WHAT TO PRODUCE: Leave every picture out, then reproduce the rest of the listing exactly.

*-*-*

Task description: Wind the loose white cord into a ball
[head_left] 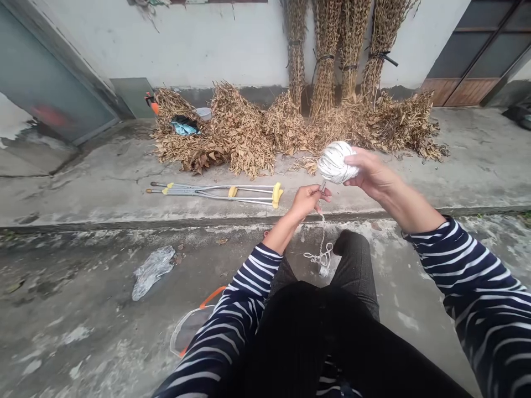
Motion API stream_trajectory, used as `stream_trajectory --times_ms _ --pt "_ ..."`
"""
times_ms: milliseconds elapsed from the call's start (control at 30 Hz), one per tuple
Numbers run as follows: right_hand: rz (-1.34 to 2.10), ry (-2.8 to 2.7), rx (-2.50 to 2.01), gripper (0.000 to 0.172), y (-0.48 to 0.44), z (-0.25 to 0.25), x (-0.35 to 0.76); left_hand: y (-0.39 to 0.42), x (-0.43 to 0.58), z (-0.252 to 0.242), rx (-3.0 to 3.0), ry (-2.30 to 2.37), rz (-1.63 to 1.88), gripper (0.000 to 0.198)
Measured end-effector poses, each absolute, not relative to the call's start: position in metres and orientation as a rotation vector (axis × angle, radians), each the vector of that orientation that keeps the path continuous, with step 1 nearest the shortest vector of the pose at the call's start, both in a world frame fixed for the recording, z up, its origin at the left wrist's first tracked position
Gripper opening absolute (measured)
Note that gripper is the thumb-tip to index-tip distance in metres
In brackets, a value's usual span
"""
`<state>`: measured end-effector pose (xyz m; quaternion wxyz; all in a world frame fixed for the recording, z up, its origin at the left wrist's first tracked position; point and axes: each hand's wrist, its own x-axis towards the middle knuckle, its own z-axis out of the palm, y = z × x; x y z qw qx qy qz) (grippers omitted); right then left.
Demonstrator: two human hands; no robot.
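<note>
Across 9 to 3 o'clock runs the step edge (124, 224); beyond, ledge (91, 193) spreads back to the wall (228, 52), w/ both hands above it. Ball of white cord (334, 164) at 2–3 o'clock, R hand (369, 172) wrapped round it; L hand (307, 200) narrow, pinching a thin grey piece (323, 186) just under. Loose cord (324, 258) hangs to a tangle at 4, btwn the legs (359, 271). Surface = grey concrete; crutches (215, 192) lie at 9, dried stalks (244, 132) heaped at 12, tied bundles (326, 61) upright vs. wall at 1. White basin (203, 113) at 10–11, contents can't tell; crumpled clear bag (153, 272) at 8; orange-trimmed clear item (186, 323) at 7, part hidden by L sleeve (244, 298).
</note>
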<state>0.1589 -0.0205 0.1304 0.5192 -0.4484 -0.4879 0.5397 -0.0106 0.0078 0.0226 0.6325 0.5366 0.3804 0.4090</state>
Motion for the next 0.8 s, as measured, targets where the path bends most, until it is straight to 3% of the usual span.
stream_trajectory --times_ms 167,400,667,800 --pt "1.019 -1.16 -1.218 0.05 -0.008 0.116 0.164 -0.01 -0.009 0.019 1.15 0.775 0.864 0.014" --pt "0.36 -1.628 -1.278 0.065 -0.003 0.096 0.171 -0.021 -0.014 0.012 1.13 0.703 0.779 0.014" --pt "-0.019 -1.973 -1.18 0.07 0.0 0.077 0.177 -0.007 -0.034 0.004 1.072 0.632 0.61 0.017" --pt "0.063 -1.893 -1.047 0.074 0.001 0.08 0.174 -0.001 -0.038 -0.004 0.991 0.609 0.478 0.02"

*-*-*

ANSWER SECTION:
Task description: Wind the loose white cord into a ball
[head_left] 
Motion API stream_trajectory, used as `stream_trajectory --times_ms _ --pt "_ ..."`
"""
times_ms: milliseconds elapsed from the call's start (control at 30 Hz), one per tuple
Numbers run as follows: right_hand: rz (-1.34 to 2.10), ry (-2.8 to 2.7), rx (-2.50 to 2.01), gripper (0.000 to 0.172), y (-0.48 to 0.44), z (-0.25 to 0.25), x (-0.35 to 0.76); left_hand: y (-0.39 to 0.42), x (-0.43 to 0.58), z (-0.252 to 0.242), rx (-3.0 to 3.0), ry (-2.30 to 2.37), rz (-1.63 to 1.88), gripper (0.000 to 0.198)
Measured end-effector poses, each absolute, not relative to the call's start: position in metres and orientation as a rotation vector (axis × angle, radians), each the vector of that orientation that keeps the path continuous, with step 1 nearest the shortest vector of the pose at the call's start, both in a world frame fixed for the recording, z up, its origin at the left wrist's first tracked position
Gripper opening absolute (measured)
Note that gripper is the thumb-tip to index-tip distance in metres
In brackets, a value's usual span
"""
`<state>`: measured end-effector pose (xyz m; quaternion wxyz; all in a world frame fixed for the recording, z up, its origin at the left wrist's first tracked position; point and axes: each hand's wrist, its own x-axis towards the middle knuckle, its own z-axis out of the palm, y = z × x; x y z qw qx qy qz) (grippers omitted); right then left.
Demonstrator: two human hands; no robot.
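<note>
Across 9 to 3 o'clock runs the step edge (124, 224); beyond, ledge (91, 193) spreads back to the wall (228, 52), w/ both hands above it. Ball of white cord (334, 164) at 2–3 o'clock, R hand (369, 172) wrapped round it; L hand (307, 200) narrow, pinching a thin grey piece (323, 186) just under. Loose cord (324, 258) hangs to a tangle at 4, btwn the legs (359, 271). Surface = grey concrete; crutches (215, 192) lie at 9, dried stalks (244, 132) heaped at 12, tied bundles (326, 61) upright vs. wall at 1. White basin (203, 113) at 10–11, contents can't tell; crumpled clear bag (153, 272) at 8; orange-trimmed clear item (186, 323) at 7, part hidden by L sleeve (244, 298).
</note>
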<state>0.1589 -0.0205 0.1304 0.5192 -0.4484 -0.4879 0.5397 -0.0106 0.0078 0.0226 0.6325 0.5366 0.3804 0.4090</state>
Motion for the next 0.8 s, as measured, targets where the path bends most, until it is straight to 3% of the usual span.
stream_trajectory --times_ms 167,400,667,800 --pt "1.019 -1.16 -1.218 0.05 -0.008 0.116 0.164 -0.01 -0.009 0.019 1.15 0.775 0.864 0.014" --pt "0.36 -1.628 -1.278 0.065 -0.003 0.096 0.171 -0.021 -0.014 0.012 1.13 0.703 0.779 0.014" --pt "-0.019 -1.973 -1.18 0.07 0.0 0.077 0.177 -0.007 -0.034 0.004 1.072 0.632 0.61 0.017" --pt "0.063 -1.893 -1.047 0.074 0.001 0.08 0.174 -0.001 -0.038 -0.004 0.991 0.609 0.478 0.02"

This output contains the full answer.